WORK ORDER: All the data should come back exactly as it was given.
···
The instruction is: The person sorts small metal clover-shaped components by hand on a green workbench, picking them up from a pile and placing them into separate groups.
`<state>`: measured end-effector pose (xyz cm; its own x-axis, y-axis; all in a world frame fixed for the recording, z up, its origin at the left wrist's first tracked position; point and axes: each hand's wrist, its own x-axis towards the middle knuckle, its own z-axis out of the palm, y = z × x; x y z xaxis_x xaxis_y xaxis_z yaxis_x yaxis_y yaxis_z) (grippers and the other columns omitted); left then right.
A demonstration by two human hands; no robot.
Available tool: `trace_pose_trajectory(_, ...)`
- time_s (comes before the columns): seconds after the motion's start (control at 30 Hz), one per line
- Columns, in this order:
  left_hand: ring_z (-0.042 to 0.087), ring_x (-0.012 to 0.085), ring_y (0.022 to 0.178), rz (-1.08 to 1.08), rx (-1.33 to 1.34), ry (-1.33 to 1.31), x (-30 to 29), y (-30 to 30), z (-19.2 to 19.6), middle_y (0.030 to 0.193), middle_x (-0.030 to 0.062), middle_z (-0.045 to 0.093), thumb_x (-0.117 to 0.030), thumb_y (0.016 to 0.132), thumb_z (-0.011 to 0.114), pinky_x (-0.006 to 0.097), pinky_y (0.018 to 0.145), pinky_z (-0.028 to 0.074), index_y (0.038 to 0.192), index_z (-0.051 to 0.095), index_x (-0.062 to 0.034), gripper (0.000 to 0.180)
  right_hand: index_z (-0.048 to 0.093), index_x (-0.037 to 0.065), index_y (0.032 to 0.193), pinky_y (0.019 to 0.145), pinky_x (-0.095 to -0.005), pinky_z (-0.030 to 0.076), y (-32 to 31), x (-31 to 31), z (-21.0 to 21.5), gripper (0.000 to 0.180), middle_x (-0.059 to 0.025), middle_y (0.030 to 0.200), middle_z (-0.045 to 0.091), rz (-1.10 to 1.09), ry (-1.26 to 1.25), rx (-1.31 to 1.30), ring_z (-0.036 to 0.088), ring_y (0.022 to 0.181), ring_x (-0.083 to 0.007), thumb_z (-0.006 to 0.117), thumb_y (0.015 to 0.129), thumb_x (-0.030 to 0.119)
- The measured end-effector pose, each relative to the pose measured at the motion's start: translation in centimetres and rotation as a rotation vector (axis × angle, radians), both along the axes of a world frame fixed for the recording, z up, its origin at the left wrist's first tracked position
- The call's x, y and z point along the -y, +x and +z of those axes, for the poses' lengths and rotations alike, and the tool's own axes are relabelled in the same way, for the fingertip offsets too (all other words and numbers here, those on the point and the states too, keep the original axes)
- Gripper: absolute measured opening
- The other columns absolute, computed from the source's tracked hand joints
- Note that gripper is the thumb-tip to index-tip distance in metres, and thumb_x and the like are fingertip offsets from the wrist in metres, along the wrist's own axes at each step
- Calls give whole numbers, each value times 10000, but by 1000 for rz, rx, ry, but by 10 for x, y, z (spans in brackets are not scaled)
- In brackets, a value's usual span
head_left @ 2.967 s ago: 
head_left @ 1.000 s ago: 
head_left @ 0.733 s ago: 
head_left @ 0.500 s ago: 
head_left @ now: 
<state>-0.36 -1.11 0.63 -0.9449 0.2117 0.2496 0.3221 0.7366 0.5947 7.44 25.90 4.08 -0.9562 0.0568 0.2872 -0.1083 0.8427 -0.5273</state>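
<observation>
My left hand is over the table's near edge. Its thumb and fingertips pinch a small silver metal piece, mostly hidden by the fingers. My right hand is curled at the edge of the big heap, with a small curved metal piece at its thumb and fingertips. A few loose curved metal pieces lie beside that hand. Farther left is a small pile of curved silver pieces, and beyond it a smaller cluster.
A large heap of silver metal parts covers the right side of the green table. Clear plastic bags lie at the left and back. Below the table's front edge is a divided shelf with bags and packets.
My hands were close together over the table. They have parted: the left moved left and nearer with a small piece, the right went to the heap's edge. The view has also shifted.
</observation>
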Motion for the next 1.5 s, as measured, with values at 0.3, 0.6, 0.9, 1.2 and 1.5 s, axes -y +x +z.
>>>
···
TASK RESULT:
The instruction is: The person sorts small metal clover-shaped components by hand on a green workbench, picking them up from a pile and placing them into separate groups.
`<state>`: measured end-effector pose (xyz cm; its own x-axis, y-axis; all in a world frame fixed for the recording, z up, its origin at the left wrist's first tracked position; point and axes: each hand's wrist, its own x-axis towards the middle knuckle, its own z-axis out of the palm, y = z × x; x y z xaxis_x xaxis_y xaxis_z yaxis_x yaxis_y yaxis_z) (grippers and the other columns omitted); left then right.
A demonstration by two human hands; no robot.
Available tool: `trace_pose_trajectory(_, ...)`
- time_s (comes before the columns): seconds after the motion's start (control at 30 Hz), one per line
- Columns, in this order:
  left_hand: ring_z (-0.042 to 0.087), ring_x (-0.012 to 0.085), ring_y (0.022 to 0.178), rz (-1.08 to 1.08), rx (-1.33 to 1.34), ry (-1.33 to 1.31), x (-30 to 29), y (-30 to 30), z (-19.2 to 19.6), middle_y (0.030 to 0.193), middle_x (-0.030 to 0.062), middle_z (-0.045 to 0.093), thumb_x (-0.117 to 0.030), thumb_y (0.016 to 0.132), thumb_z (-0.011 to 0.114), pinky_x (-0.006 to 0.097), pinky_y (0.018 to 0.145), pinky_z (-0.028 to 0.074), index_y (0.038 to 0.192), index_z (-0.051 to 0.095), index_x (-0.062 to 0.034), gripper (0.000 to 0.180)
  right_hand: index_z (-0.048 to 0.093), index_x (-0.037 to 0.065), index_y (0.032 to 0.193), pinky_y (0.019 to 0.145), pinky_x (-0.095 to -0.005), pinky_z (-0.030 to 0.076), y (-32 to 31), x (-31 to 31), z (-21.0 to 21.5), gripper (0.000 to 0.180), middle_x (-0.059 to 0.025), middle_y (0.030 to 0.200), middle_z (-0.045 to 0.091), rz (-1.10 to 1.09), ry (-1.26 to 1.25), rx (-1.31 to 1.30), ring_z (-0.036 to 0.088), ring_y (0.022 to 0.181), ring_x (-0.083 to 0.007), thumb_z (-0.006 to 0.117), thumb_y (0.015 to 0.129), thumb_x (-0.030 to 0.119)
- The measured end-effector pose, each relative to the pose measured at the motion's start: translation in centimetres and rotation as a rotation vector (axis × angle, radians), both along the axes of a world frame fixed for the recording, z up, its origin at the left wrist's first tracked position
- The call's x, y and z point along the -y, +x and +z of those axes, for the poses' lengths and rotations alike, and the tool's own axes are relabelled in the same way, for the fingertip offsets too (all other words and numbers here, those on the point and the states too, keep the original axes)
- Gripper: absolute measured opening
- The other columns absolute, computed from the source's tracked hand joints
- Note that gripper is the thumb-tip to index-tip distance in metres, and thumb_x and the like are fingertip offsets from the wrist in metres, along the wrist's own axes at each step
- Calls give whole numbers, each value times 10000, but by 1000 for rz, rx, ry, but by 10 for x, y, z (spans in brackets are not scaled)
- In brackets, a value's usual span
head_left @ 2.967 s ago: 
head_left @ 1.000 s ago: 
head_left @ 0.733 s ago: 
head_left @ 0.500 s ago: 
head_left @ now: 
<state>-0.36 -1.11 0.63 -0.9449 0.2117 0.2496 0.3221 0.7366 0.5947 7.44 25.90 4.08 -0.9562 0.0568 0.2872 -0.1083 0.8427 -0.5273</state>
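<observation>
My left hand is over the table's near edge. Its thumb and fingertips pinch a small silver metal piece, mostly hidden by the fingers. My right hand is curled at the edge of the big heap, with a small curved metal piece at its thumb and fingertips. A few loose curved metal pieces lie beside that hand. Farther left is a small pile of curved silver pieces, and beyond it a smaller cluster.
A large heap of silver metal parts covers the right side of the green table. Clear plastic bags lie at the left and back. Below the table's front edge is a divided shelf with bags and packets.
My hands were close together over the table. They have parted: the left moved left and nearer with a small piece, the right went to the heap's edge. The view has also shifted.
</observation>
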Motion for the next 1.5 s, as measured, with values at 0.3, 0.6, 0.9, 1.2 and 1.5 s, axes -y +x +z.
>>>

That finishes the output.